Das und noch viel mehr erfuhr man in Richters sehr lebendig und anschaulich gestaltetem Vortrag. Die Autorin kann aus dem Vollen schöpfen, denn Marbach verfügt über eine der weltweit bedeutendsten Rilke-Sammlungen, die 2022 mit dem Erwerb des Rilke-Archivs Gernsbach um viele bisher unbekannte Materialien ergänzt werden konnte. Dadurch ergeben sich auch neue Gewichtungen verschiedener Werkphasen oder überhaupt neue Einsichten zu Leben und Werk. Das Bild des einsamen und unpolitischen, nur dem Höchsten verpflichteten Dichter-Sehers, das Rilke selbst und viele seiner Anhänger gepflegt haben, kann so nicht mehr aufrechterhalten werden.

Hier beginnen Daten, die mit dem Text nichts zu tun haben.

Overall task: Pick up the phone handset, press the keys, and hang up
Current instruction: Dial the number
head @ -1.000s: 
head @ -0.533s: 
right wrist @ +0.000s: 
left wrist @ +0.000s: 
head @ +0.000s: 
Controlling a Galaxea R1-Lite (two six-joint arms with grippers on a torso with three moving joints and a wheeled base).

Einen Schwerpunkt widmete Richter Rilkes Kindheit und Jugend im mehrsprachigen Prag, diesem „verschlossenen Schmelztiegel zwischen Ost und West“. Sie rehabilitierte die sonst verteufelte Mutter, die ihren Sohn gegen den Willen des Vaters zur Dichtung geführt hat, und beleuchtete die Rolle der „Wahlmütter“ in seinem Leben, berichtete über die erstaunliche Tatsache, dass der junge Rilke sich vor allem in tschechischen Dichterkreisen bewegt hat und mit seinen frühen Prag-Erzählungen, die surrealistische Züge aufweisen, die Grundlage für das spätere Wirken des Prager Kreises mit Kafka, Werfel, Brod etc. gelegt hat. „Kein Kafka ohne Rilke“ war eine der Einsichten dieses Abends. Dass er den tschechischen Reformator Jan Hus zu seinem Vorbild gemacht hat, erstaunt ebenso wie die Tatsache, dass er ein eifriger Zeichner war, der eigentlich mit Bildergeschichten begonnen hat.

Ins „Offene“ (ein Begriff, den Richter zentral für ihre Deutung verwendet) ging es dann mit den Stationen Worpswede, Paris (als Sekretär bei Rodin) und vielen anderen. Rilke war ja weitgereist und hat auch viele Postkarten verschickt, was man bisher nicht wusste. Offen war er auch in Sachen Geschlechtsidentität: Seine femininen Züge wurden von „virilen“ Zeitgenossen wie Karl Kraus oder Gottfried Benn heftig verspottet. Richter ist Rilke gegenüber nicht unkritisch: Auch wenn er bei sich weibliche Züge pflegte, war er höchst erbost, wenn seine Tochter Ruth sich wie ein Junge benehmen wollte. Immer wieder mit Bezügen zu Texten entstand so ein sehr facettenreiches Bild des Dichters, nicht frei von Widersprüchen.

Die vielfältigen Fakten und Bezüge, die Richter aufdeckte, wurden im Gespräch mit Philipp Schöbi unter reger Publikumsbeteiligung noch vertieft.